__Activity__
Where a line in the records below includes "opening", pull that line out.

__Extracted information__
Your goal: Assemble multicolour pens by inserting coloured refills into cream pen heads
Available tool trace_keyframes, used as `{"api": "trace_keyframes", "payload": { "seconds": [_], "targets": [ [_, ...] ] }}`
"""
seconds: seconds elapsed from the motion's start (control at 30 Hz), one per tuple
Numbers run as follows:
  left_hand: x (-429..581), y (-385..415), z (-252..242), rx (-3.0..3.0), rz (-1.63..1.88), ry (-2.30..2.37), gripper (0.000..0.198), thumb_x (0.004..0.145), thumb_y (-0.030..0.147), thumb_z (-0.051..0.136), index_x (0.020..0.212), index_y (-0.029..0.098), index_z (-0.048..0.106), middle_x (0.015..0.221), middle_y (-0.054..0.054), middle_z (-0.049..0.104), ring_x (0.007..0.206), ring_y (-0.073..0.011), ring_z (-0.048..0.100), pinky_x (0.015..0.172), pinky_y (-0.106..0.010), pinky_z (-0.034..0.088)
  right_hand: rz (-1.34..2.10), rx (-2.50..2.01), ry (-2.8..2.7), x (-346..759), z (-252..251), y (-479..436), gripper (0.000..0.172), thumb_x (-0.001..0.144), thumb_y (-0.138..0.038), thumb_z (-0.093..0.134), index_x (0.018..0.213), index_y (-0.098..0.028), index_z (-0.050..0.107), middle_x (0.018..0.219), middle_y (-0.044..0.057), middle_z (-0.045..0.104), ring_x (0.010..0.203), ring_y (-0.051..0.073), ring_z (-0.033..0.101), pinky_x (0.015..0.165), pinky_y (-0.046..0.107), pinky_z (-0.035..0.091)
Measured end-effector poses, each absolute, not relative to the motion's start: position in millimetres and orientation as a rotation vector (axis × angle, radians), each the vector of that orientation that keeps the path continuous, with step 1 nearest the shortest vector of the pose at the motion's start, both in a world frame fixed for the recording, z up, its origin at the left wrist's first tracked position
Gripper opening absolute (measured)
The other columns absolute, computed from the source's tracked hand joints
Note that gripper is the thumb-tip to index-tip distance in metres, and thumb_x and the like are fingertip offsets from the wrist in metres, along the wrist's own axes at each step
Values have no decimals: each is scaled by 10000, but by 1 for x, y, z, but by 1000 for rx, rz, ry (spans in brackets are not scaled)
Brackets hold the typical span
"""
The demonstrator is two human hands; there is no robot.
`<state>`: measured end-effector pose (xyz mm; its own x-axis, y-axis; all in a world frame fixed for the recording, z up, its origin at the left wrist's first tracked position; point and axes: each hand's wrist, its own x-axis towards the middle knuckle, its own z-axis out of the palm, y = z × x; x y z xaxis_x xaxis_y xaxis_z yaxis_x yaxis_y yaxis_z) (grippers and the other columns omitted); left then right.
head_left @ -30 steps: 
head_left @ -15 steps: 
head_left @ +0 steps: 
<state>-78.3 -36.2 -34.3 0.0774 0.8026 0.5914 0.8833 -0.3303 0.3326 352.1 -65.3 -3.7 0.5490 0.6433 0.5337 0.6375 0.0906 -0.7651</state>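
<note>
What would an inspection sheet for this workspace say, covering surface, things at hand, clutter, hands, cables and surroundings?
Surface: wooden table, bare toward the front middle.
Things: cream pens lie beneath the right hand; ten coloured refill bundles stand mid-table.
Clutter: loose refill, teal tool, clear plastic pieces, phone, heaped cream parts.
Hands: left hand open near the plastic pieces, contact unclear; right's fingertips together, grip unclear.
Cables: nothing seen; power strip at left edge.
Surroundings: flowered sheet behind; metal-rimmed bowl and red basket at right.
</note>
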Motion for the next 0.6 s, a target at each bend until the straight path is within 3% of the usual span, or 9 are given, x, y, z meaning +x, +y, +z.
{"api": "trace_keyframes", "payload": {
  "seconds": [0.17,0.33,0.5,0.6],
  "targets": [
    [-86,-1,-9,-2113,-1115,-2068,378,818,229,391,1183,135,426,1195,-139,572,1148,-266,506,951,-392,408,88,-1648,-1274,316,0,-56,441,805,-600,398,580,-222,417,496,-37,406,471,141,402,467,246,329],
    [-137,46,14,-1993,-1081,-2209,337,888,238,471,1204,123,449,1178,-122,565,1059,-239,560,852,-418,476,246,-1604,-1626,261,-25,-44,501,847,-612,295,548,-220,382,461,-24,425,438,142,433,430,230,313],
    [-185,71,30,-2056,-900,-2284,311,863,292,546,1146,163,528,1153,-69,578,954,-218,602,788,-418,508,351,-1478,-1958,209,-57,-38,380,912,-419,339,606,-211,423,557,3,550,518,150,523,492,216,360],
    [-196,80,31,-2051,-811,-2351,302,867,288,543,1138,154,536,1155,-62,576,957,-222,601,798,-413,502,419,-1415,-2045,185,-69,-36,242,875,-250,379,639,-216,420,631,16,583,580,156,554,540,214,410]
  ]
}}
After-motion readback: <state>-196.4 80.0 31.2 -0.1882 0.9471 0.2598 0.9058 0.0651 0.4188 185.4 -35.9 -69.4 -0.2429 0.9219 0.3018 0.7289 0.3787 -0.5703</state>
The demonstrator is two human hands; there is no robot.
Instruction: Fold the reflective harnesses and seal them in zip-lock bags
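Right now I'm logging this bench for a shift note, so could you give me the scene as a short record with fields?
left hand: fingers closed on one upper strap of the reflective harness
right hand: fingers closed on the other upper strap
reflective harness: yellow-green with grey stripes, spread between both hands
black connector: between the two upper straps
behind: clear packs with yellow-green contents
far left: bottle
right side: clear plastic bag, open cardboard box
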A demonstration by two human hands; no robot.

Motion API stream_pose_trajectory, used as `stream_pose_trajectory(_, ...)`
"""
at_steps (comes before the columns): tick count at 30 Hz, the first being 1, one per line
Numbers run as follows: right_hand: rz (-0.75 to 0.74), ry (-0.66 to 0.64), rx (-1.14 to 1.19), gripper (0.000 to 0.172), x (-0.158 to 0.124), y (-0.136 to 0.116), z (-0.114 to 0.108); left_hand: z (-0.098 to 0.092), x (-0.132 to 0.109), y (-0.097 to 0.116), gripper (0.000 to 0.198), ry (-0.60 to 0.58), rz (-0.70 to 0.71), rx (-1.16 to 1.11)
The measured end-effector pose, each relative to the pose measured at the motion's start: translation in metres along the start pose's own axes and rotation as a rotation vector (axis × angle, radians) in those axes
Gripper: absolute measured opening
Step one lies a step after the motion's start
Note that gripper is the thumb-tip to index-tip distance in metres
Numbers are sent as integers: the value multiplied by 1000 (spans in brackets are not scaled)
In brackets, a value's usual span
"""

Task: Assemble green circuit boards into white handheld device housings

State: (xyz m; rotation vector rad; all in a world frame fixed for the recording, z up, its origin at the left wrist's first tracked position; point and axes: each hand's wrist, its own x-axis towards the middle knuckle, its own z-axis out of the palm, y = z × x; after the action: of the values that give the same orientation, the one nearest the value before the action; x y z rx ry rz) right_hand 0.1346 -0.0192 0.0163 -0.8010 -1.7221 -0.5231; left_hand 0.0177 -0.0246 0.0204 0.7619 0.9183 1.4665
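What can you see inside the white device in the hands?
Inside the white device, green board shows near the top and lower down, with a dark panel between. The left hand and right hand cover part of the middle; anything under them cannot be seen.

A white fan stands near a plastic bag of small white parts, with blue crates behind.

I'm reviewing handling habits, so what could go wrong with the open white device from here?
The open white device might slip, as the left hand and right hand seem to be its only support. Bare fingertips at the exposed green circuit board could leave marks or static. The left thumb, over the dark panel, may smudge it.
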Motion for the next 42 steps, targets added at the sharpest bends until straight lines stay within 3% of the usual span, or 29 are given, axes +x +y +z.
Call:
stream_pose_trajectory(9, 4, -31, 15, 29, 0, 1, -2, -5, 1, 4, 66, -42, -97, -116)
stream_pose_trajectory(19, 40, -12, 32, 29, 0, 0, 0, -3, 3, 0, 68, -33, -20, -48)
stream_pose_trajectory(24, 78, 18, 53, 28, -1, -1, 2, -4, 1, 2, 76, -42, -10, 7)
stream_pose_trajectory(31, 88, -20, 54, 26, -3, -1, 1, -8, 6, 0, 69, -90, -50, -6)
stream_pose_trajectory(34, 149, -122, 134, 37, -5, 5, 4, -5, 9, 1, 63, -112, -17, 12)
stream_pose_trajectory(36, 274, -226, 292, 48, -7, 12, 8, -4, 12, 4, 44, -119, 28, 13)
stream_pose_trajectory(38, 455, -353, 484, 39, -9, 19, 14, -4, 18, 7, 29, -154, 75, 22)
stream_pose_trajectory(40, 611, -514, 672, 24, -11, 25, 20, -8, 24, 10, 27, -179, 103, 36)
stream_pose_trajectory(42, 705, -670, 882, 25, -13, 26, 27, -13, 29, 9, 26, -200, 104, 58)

__Solution to the exercise__
Gripper opening absolute (measured)
Gripper: absolute measured opening

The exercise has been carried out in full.